7.4 Poisson Regression
From the Poisson distribution
\[ \begin{aligned} f(Y_i) &= \frac{\mu_i^{Y_i}exp(-\mu_i)}{Y_i!}, Y_i = 0,1,.. \\ E(Y_i) &= \mu_i \\ var(Y_i) &= \mu_i \end{aligned} \]
which is a natural distribution for counts. We can see that the variance is a function of the mean. If we let \(\mu_i = f(\mathbf{x_i; \theta})\), it would be similar to Logistic Regression since we can choose \(f()\) as \(\mu_i = \mathbf{x_i'\theta}, \mu_i = \exp(\mathbf{x_i'\theta}), \mu_i = \log(\mathbf{x_i'\theta})\)
7.4.1 Application
Count Data and Poisson regression
data(bioChemists, package = "pscl")
bioChemists <- bioChemists %>%
rename(
Num_Article = art, #articles in last 3 years of PhD
Sex = fem, #coded 1 if female
Married = mar, #coded 1 if married
Num_Kid5 = kid5, #number of childeren under age 6
PhD_Quality = phd, #prestige of PhD program
Num_MentArticle = ment #articles by mentor in last 3 years
)
hist(bioChemists$Num_Article, breaks = 25, main = 'Number of Articles')
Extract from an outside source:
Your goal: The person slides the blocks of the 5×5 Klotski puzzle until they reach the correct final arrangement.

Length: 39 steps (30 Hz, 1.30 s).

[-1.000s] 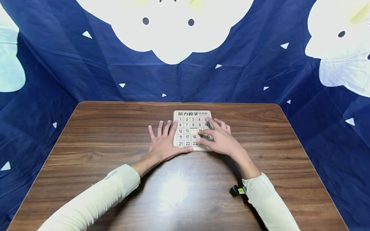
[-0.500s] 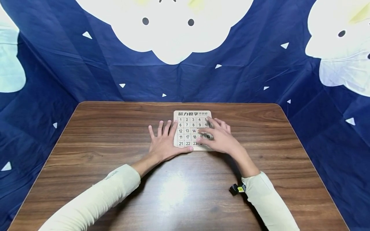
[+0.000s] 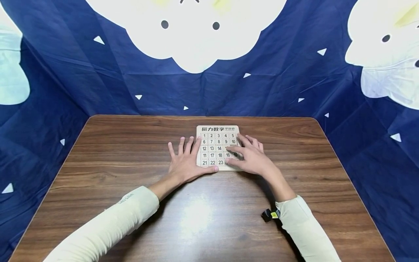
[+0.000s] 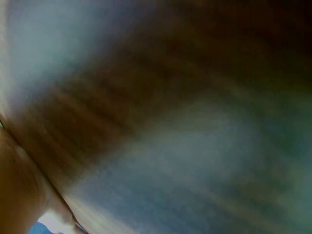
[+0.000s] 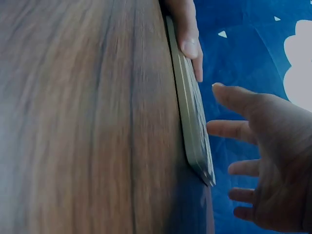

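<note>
A pale wooden number sliding puzzle lies flat at the table's far middle, its numbered tiles in rows under a line of dark lettering. My left hand is spread beside it, forefinger at the left edge and thumb along the near edge. Over the right side reaches my right hand, fingers apart, with the index fingertip at a tile right of the 14 and the thumb over the bottom row. These fingers hide several tiles on the right. In the right wrist view the puzzle's edge shows side-on, the left thumb against it.
The brown wood-grain table spreads around the puzzle. Blue cloth with white cloud shapes hangs behind and at both sides. A small black camera sits at the right wrist. The left wrist view is mostly blurred tabletop.
The 14 tile has slid left into the gap beside the 13, and another tile now shows right of it. My right hand has shifted slightly right; the left hand stays put.
</note>
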### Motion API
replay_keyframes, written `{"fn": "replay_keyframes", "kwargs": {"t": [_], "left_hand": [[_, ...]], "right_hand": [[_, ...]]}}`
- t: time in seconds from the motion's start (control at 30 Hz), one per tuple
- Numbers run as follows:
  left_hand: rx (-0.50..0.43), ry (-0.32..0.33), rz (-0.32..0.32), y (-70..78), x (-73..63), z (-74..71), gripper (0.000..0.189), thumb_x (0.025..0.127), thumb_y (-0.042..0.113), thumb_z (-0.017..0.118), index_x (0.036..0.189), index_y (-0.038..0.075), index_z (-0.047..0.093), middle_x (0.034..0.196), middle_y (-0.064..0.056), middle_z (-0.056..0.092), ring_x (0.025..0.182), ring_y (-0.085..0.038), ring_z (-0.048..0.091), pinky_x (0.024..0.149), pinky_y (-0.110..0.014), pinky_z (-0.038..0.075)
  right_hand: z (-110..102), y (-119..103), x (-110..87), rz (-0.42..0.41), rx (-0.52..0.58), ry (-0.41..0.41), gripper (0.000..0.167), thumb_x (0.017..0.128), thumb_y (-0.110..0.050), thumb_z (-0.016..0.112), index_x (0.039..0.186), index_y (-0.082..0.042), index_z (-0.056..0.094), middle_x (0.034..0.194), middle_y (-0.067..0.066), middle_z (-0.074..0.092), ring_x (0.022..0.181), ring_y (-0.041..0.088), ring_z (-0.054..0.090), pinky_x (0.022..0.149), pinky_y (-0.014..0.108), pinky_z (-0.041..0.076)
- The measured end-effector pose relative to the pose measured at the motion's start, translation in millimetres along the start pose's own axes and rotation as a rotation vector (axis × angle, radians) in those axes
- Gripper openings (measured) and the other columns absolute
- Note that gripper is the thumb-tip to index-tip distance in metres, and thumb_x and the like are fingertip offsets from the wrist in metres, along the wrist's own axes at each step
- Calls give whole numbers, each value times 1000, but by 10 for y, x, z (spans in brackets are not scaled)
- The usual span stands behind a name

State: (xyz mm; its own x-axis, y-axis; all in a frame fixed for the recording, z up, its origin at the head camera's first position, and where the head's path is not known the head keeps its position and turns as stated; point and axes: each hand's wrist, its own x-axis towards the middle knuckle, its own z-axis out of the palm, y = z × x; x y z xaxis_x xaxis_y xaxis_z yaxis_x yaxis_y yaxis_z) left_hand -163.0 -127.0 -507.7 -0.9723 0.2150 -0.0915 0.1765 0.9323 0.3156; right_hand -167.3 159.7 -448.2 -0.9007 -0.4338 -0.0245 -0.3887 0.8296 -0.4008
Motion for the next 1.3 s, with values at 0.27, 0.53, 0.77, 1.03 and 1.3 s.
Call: {"fn": "replay_keyframes", "kwargs": {"t": [0.27, 0.53, 0.77, 1.03, 1.3], "left_hand": [[0, -1, -14, -20, -9, 8, 146, 74, 109, 59, 184, 31, 3, 193, -10, 9, 179, -43, -3, 132, -77, -23], [14, 5, -7, -25, 1, 15, 146, 74, 110, 56, 184, 31, 4, 192, -10, 11, 179, -43, -1, 133, -77, -22], [19, -13, -9, -11, 5, 14, 146, 74, 111, 55, 184, 30, 4, 193, -9, 8, 179, -42, -5, 132, -77, -22], [22, -3, -7, -8, 16, 12, 146, 74, 111, 55, 184, 30, 4, 192, -10, 8, 179, -42, -4, 133, -78, -22], [24, 3, -1, -12, 22, 27, 146, 73, 112, 56, 184, 32, 3, 192, -10, 9, 179, -44, -2, 133, -79, -20]], "right_hand": [[-81, 74, -112, 28, 38, 42, 43, 99, -55, 80, 126, -23, 88, 181, 23, 40, 164, 57, 31, 126, 79, 23], [-58, 118, -56, 84, 5, 13, 57, 103, -58, 75, 149, -25, 76, 184, 26, 33, 165, 57, 29, 125, 77, 25], [-3, 9, -84, 1, 45, 19, 46, 105, -51, 76, 143, -25, 80, 183, 24, 36, 165, 58, 30, 126, 78, 26], [43, -83, -104, 0, 38, -14, 47, 102, -52, 77, 141, -27, 80, 185, 21, 33, 167, 57, 29, 128, 75, 27], [20, -139, -107, -1, 36, -44, 47, 103, -53, 75, 141, -26, 81, 186, 20, 31, 168, 57, 26, 131, 77, 23]]}}
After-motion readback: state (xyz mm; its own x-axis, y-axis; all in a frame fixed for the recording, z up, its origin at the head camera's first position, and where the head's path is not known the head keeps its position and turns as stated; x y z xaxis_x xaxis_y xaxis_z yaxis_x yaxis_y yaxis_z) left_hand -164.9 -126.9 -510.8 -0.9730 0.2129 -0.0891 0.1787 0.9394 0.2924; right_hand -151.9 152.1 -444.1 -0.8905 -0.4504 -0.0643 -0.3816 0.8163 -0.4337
Poisson_Mod <- glm(Num_Article ~ ., family=poisson, bioChemists)
summary(Poisson_Mod)
#>
#> Call:
#> glm(formula = Num_Article ~ ., family = poisson, data = bioChemists)
#>
#> Deviance Residuals:
#> Min 1Q Median 3Q Max
#> -3.5672 -1.5398 -0.3660 0.5722 5.4467
#>
#> Coefficients:
#> Estimate Std. Error z value Pr(>|z|)
#> (Intercept) 0.304617 0.102981 2.958 0.0031 **
#> SexWomen -0.224594 0.054613 -4.112 3.92e-05 ***
#> MarriedMarried 0.155243 0.061374 2.529 0.0114 *
#> Num_Kid5 -0.184883 0.040127 -4.607 4.08e-06 ***
#> PhD_Quality 0.012823 0.026397 0.486 0.6271
#> Num_MentArticle 0.025543 0.002006 12.733 < 2e-16 ***
#> ---
#> Signif. codes: 0 '***' 0.001 '**' 0.01 '*' 0.05 '.' 0.1 ' ' 1
#>
#> (Dispersion parameter for poisson family taken to be 1)
#>
#> Null deviance: 1817.4 on 914 degrees of freedom
#> Residual deviance: 1634.4 on 909 degrees of freedom
#> AIC: 3314.1
#>
#> Number of Fisher Scoring iterations: 5
Residual of 1634 with 909 df isn’t great.
We see Pearson \(\chi^2\)
Predicted_Means <- predict(Poisson_Mod,type = "response")
X2 <- sum((bioChemists$Num_Article - Predicted_Means)^2/Predicted_Means)
X2
#> [1] 1662.547
pchisq(X2,Poisson_Mod$df.residual, lower.tail = FALSE)
#> [1] 7.849882e-47
With interaction terms, there are some improvements
Poisson_Mod_All2way <- glm(Num_Article ~ .^2, family=poisson, bioChemists)
Poisson_Mod_All3way <- glm(Num_Article ~ .^3, family=poisson, bioChemists)
Consider the \(\hat{\phi} = \frac{\text{deviance}}{df}\)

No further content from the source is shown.